Exercise: Sift through the material below and return the lines with "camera".

^^^^^^^^^^^^^^^^

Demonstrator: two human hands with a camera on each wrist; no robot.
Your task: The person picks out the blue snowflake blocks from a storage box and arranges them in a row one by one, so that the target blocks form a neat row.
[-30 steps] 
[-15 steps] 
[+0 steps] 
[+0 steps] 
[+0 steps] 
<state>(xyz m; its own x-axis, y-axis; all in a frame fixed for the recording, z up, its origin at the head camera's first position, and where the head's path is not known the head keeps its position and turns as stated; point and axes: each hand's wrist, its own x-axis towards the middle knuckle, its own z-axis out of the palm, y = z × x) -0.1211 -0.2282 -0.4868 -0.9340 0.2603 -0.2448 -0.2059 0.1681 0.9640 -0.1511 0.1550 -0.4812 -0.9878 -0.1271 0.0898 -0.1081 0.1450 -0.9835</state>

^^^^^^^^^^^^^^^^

Completed exercise:
Demonstrator: two human hands with a camera on each wrist; no robot.
<state>(xyz m; its own x-axis, y-axis; all in a frame fixed for the recording, z up, its origin at the head camera's first position, and where the head's path is not known the head keeps its position and turns as stated; point and axes: each hand's wrist, its own x-axis towards the middle knuckle, its own z-axis out of the palm, y = z × x) -0.1211 -0.2282 -0.4868 -0.9340 0.2603 -0.2448 -0.2059 0.1681 0.9640 -0.1511 0.1550 -0.4812 -0.9878 -0.1271 0.0898 -0.1081 0.1450 -0.9835</state>

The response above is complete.